Zoe: She shot you. Mal: Well, yeah, she did a bit... still --

'Serenity'


Literary Buffistas 3: Don't Parse the Blurb, Dear.

There's more to life than watching Buffy the Vampire Slayer! No. Really, there is! Honestly! Here's a place for Buffistas to come and discuss what it is they're reading, their favorite authors and poets. "Geez. Crack a book sometime."


Sophia Brooks - Apr 14, 2011 4:06:28 pm PDT #14395 of 28293
Cats to become a rabbit should gather immediately now here

Would The Color Purple work?


Jesse - Apr 14, 2011 4:13:32 pm PDT #14396 of 28293
Sometimes I trip on how happy we could be.

I just read Snow Flower and the Secret Fan, Pix!

Did y'all see it's going to be a movie?


Ginger - Apr 14, 2011 4:48:57 pm PDT #14397 of 28293
"It didn't taste good. It tasted soooo horrible. It tasted like....a vodka martini." - Matilda

It's sad how few adult novels I can think of that have women who go through aspects of the hero journey and are alive at the end. The Song of the Lark, maybe?


Kat - Apr 14, 2011 6:33:54 pm PDT #14398 of 28293
"I keep to a strict diet of ill-advised enthusiasm and heartfelt regret." Leigh Bardugo

Pix, lots of the YA will not be what preps them for the texts you are talking about. What about popular contemporary fiction?

How about something like The Secret Life of Bees? It has been read by higher level Nines at my school to surprising popularity, and, though it doesn't have a perfect fit for Campbell's archetype, it has lots of it.


Strix - Apr 14, 2011 7:00:05 pm PDT #14399 of 28293
A dress should be tight enough to show you're a woman but loose enough to flee from zombies. — Ginger

Leah in the Poisonwood Bible? The protag in Speak, hmm, maybe?

What about Katsa, from Cashore's Graceling? Or some of Tamora Pierce's heroines?

What about the protag (blanking -- time to go to bed) from Octavia Butler's Parable of the Sower?

Sherri Tepper's Beauty?


Consuela - Apr 14, 2011 7:29:24 pm PDT #14400 of 28293
We are Buffistas. This isn't our first apocalypse. -- Pix

Speaking of Sherri Tepper, I don't think I can read her anymore (although to be fair, I wasn't anyway): [link]


Dana - Apr 14, 2011 7:33:46 pm PDT #14401 of 28293
I'm terrifically busy with my ennui.

Yeah, she crazy.


javachik - Apr 14, 2011 7:43:14 pm PDT #14402 of 28293
Our wings are not tired.

Why, Connie? I just read the interiew. I've never read her books but what about her interview would stop you?

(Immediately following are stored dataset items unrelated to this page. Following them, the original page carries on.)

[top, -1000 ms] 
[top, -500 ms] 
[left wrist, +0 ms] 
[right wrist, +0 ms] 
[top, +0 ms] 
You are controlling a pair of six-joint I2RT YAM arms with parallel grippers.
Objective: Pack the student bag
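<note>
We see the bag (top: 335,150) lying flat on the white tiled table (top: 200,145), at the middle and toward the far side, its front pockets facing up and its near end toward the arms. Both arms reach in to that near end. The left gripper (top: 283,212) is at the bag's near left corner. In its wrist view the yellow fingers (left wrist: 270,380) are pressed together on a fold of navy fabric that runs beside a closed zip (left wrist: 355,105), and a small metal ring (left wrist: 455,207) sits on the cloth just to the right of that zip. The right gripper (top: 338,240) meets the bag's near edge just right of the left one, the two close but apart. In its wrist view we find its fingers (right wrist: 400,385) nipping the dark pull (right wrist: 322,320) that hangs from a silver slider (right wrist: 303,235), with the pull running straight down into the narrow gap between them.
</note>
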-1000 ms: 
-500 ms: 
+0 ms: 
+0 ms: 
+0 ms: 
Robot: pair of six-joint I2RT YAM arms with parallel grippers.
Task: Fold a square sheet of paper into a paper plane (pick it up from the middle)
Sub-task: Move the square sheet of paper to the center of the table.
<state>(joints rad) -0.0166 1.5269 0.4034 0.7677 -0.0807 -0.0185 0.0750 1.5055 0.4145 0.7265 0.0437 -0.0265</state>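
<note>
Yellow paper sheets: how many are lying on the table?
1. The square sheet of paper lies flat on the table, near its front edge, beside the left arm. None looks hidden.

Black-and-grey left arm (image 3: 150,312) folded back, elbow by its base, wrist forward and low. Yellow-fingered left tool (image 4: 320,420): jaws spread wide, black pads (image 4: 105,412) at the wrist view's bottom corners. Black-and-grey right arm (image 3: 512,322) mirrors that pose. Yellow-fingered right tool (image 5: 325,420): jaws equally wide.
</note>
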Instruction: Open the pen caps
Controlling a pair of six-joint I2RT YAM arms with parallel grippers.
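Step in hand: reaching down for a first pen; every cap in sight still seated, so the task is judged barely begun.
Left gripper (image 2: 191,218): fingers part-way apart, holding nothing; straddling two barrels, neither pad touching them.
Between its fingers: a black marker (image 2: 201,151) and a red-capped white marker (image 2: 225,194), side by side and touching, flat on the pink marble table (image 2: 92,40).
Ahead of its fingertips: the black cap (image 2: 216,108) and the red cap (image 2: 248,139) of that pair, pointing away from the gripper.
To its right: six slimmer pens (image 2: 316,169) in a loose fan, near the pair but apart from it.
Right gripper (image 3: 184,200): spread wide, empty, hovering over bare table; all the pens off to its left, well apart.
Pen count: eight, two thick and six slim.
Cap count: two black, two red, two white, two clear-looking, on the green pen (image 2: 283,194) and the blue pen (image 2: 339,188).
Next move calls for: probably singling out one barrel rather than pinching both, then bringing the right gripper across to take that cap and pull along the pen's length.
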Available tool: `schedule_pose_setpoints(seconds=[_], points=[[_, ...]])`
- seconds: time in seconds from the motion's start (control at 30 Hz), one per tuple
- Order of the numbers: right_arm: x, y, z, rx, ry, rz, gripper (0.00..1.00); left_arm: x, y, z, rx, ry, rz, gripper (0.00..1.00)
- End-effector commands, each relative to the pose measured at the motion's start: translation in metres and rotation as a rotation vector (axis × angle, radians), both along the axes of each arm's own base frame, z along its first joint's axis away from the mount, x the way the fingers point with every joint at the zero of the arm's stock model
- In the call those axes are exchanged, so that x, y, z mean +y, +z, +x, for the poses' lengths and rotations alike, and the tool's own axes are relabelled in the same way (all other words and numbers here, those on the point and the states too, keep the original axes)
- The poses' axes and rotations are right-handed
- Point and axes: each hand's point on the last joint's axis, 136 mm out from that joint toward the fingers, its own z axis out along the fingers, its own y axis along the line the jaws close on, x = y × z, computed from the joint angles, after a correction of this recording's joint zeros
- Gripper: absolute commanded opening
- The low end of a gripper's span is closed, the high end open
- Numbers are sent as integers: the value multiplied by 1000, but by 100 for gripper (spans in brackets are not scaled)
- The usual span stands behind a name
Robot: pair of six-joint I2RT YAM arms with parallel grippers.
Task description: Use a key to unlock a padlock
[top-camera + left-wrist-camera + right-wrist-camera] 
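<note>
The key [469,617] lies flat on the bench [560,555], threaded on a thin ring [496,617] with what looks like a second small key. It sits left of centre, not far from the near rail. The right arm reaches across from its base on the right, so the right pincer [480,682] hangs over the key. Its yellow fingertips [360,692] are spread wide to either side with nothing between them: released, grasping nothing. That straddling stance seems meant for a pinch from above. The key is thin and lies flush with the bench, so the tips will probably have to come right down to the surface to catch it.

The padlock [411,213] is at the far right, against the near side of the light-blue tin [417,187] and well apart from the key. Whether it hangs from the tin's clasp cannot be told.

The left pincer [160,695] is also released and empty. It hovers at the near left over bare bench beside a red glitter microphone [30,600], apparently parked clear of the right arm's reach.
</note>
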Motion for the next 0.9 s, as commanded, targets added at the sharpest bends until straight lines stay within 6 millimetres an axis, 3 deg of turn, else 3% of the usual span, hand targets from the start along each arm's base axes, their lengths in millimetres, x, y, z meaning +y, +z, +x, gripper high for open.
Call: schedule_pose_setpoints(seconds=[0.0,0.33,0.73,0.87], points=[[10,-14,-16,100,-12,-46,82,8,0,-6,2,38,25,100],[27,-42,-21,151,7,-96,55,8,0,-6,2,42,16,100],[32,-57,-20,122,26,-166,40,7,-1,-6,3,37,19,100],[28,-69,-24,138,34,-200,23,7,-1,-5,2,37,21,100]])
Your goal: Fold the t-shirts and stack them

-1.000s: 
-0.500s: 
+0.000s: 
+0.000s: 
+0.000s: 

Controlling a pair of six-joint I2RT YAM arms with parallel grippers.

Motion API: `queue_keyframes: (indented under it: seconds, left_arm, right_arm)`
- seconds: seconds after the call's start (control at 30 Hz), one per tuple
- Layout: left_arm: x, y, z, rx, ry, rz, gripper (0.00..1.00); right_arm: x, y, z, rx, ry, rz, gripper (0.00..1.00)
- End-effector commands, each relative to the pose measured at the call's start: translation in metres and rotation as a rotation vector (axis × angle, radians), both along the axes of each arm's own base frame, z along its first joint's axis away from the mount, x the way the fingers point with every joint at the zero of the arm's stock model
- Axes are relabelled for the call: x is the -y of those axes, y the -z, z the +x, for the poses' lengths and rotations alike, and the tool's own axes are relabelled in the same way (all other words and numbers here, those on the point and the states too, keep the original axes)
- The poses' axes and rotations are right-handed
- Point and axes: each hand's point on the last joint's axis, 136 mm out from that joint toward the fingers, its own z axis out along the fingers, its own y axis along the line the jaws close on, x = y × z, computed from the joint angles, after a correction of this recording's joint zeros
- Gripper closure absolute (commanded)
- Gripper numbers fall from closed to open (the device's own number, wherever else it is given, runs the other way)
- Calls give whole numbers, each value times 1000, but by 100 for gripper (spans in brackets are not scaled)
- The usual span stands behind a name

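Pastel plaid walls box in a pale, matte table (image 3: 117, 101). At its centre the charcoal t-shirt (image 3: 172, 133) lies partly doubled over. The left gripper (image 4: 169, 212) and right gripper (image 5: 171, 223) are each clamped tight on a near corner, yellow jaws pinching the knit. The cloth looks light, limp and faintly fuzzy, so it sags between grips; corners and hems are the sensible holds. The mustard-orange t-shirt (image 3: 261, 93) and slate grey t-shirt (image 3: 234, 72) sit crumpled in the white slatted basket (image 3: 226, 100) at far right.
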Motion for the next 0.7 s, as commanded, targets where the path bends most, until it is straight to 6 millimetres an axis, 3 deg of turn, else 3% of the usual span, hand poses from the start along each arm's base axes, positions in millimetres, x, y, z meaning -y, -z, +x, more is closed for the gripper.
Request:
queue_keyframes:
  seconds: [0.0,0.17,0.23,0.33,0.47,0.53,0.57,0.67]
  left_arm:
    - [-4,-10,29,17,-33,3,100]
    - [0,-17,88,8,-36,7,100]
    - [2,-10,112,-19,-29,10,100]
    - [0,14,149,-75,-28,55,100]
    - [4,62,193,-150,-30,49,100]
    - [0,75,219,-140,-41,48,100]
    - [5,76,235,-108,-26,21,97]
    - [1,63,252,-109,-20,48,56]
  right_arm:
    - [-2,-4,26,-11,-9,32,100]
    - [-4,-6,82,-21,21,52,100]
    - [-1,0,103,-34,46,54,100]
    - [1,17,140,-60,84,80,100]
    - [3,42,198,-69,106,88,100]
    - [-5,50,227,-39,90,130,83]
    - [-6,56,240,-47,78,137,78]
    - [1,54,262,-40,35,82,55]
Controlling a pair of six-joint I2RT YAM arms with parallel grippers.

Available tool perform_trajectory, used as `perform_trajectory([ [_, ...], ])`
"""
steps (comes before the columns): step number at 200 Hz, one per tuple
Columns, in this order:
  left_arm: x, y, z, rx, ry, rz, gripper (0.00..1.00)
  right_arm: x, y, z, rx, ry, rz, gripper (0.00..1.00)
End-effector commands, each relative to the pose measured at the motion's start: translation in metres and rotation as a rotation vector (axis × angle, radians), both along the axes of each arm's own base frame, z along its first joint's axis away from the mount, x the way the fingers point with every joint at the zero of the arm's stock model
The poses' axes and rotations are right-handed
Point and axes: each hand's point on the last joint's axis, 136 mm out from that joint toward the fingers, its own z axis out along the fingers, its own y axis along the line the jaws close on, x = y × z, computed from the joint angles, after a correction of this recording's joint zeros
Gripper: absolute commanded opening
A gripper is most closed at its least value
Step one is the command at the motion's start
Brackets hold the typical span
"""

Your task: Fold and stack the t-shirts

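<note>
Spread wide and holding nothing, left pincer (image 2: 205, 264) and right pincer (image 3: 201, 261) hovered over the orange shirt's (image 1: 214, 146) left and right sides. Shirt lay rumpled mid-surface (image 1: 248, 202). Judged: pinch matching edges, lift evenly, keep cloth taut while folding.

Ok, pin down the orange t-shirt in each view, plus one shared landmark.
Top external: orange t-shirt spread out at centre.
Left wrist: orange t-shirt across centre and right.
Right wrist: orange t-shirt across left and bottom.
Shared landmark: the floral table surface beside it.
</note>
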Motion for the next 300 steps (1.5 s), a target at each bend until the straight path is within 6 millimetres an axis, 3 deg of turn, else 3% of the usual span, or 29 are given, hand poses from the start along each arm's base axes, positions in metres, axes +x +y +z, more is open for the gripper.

Consuela - Apr 14, 2011 8:01:41 pm PDT #14403 of 28293
We are Buffistas. This isn't our first apocalypse. -- Pix

Lemme see, there's this:

There is absolutely no difference between a writer doing a book about torture and pain for the delectation of perverts and a Roman emperor ordering a few dozen or hundred slaves into the arena to be tortured and killed by gladiators or beasts for the delectation of perverts, which, at that time, most of the population were because they had been taught to be.

Which indicates to me an inability to distinguish between fantasy and reality. I may have opinions about the fetishization of pain or incest, but I certainly know there is a difference between representation and reality.

The real killer bit is the three numbered paragraphs at the end, where she basically says that people who suffer from mental illness are equivalent to pedophiles and murderers, are not human (but many animals are), and should be sent into the wilderness to starve and die.

That's not a world-view I have any interest in sharing. Even people who hurt people are, in fact, people, and have rights--and the possibility for redemption.

And I loved Grass. Loved it. But I had to stop reading her a number of years ago when the sledgehammer got heavier and heavier and all the subtlety went away.

Which is not to say that I'm calling for a boycott or anything: it's just my instinctive response to that kind of toxic black-and-white attitude. The world is more complicated than that, and people who you are in opposition with are not by virtue of that necessarily evil.


Atropa - Apr 14, 2011 8:06:16 pm PDT #14404 of 28293
The artist formerly associated with cupcakes.

And in some ways, I think, it distills a lot of Pratchett's morality, but not in a heavy handed way. It's just that Tiffany's path leads her to find these True Things.

Tiffany is, hands down, my favorite Pratchett character of all time.